Source material -
BEGIN

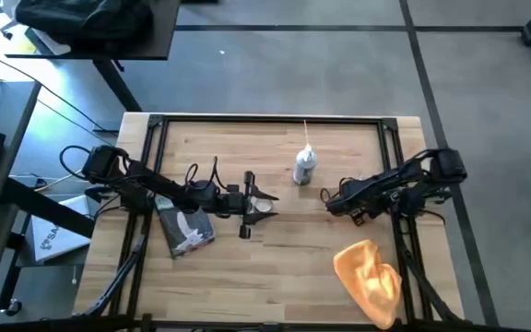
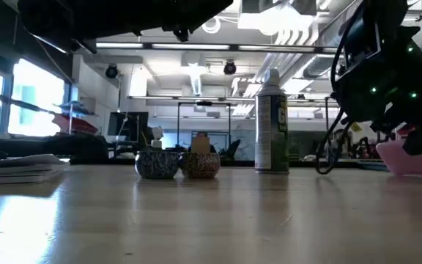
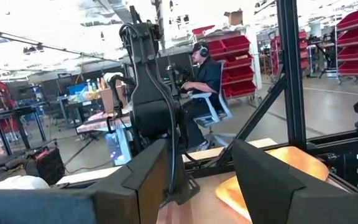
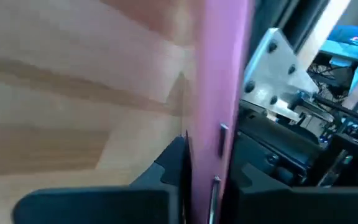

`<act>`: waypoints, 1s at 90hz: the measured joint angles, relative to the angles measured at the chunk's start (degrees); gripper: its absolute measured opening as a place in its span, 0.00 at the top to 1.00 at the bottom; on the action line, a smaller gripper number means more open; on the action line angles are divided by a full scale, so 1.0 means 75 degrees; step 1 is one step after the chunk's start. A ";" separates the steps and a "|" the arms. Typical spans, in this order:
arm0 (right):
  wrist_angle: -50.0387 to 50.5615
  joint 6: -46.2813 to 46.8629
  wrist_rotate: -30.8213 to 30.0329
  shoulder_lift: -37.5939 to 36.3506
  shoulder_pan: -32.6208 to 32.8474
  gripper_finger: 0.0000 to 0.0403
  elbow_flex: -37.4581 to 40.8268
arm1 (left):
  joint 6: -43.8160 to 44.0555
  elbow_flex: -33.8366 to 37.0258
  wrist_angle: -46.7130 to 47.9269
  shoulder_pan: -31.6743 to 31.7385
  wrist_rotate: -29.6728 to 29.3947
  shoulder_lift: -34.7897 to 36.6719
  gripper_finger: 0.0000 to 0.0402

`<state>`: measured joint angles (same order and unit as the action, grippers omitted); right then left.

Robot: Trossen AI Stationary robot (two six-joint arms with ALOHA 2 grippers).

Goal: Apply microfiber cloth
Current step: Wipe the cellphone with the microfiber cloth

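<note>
**A:** What carries everything?

**B:** A wooden desk (image 1: 275, 277) with a dark frame along its edges. The left arm reaches in from the left edge to mid-desk, and the right arm comes in from the right edge.

**A:** And the microfiber cloth?

**B:** The microfiber cloth (image 1: 369, 275) lies crumpled near the front right corner of the desk. It is well apart from both end effectors, and nothing touches it.

**A:** What else is on the desk?

**B:** A grey-and-white packet (image 1: 186, 230) lies flat under the left arm, towards the left edge. A spray can (image 1: 304, 167) stands upright nearer the back edge, between the two arms. In the low view, two small patterned tins (image 2: 179, 163) sit side by side, left of the can.

**A:** How is the left end effector?

**B:** The left end effector (image 1: 258, 205) hangs over the middle of the desk. Its fingers (image 3: 146, 177) are spread, with nothing between them.

**A:** And the right one?

**B:** The right end effector (image 1: 332, 199) is just in front of the can. Its wrist view shows the fingers (image 4: 174, 163) pressed against a pink strip (image 4: 219, 74). I can't tell what that strip is.
</note>
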<state>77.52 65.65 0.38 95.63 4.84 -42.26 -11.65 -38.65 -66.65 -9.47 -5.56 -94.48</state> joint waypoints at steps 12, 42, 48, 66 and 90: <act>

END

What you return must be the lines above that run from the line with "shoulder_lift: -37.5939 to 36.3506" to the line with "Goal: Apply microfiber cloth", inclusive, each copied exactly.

Answer to this task -
  shoulder_lift: -37.5939 to 36.3506
  shoulder_pan: -32.6208 to 32.8474
  gripper_finger: 0.0000 to 0.0403
  elbow_flex: -37.4581 to 40.8268
arm1 (left):
  joint 6: -43.8160 to 44.0555
  elbow_flex: -33.8366 to 37.0258
  wrist_angle: -46.7130 to 47.9269
  shoulder_pan: -31.6743 to 31.7385
  wrist_rotate: -29.6728 to 29.3947
  shoulder_lift: -34.7897 to 36.6719
  gripper_finger: 0.0000 to 0.0402

`<state>`: measured joint angles (same order and unit as the action, grippers omitted); right then left.

Robot: Trossen AI Stationary robot (two six-joint arms with ALOHA 2 grippers).

Goal: Apply microfiber cloth

The work on this exercise has been completed.